=== WORK TO BE COMPLETED ===
A line qualifies if it holds the string "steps". Copy every qualifying line from the records.

Stored entries:
________________________
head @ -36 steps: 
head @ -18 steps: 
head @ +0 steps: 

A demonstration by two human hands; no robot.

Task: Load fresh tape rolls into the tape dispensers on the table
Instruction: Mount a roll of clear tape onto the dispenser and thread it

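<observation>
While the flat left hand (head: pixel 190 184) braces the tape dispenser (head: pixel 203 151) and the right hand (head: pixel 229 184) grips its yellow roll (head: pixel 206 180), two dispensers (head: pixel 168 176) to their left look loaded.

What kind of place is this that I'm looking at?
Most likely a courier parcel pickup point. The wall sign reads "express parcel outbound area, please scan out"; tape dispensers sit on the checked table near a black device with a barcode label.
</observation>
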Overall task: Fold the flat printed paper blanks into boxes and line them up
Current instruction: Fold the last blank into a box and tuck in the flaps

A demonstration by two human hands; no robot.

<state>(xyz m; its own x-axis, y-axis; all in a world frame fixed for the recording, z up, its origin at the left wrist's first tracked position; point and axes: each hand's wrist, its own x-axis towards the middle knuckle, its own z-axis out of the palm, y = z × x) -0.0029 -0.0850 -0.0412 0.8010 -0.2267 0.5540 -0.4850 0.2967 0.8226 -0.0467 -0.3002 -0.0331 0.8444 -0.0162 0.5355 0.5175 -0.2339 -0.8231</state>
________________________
=== ANSWER SECTION ===
head @ -36 steps: 
head @ -18 steps: 
head @ +0 steps: 

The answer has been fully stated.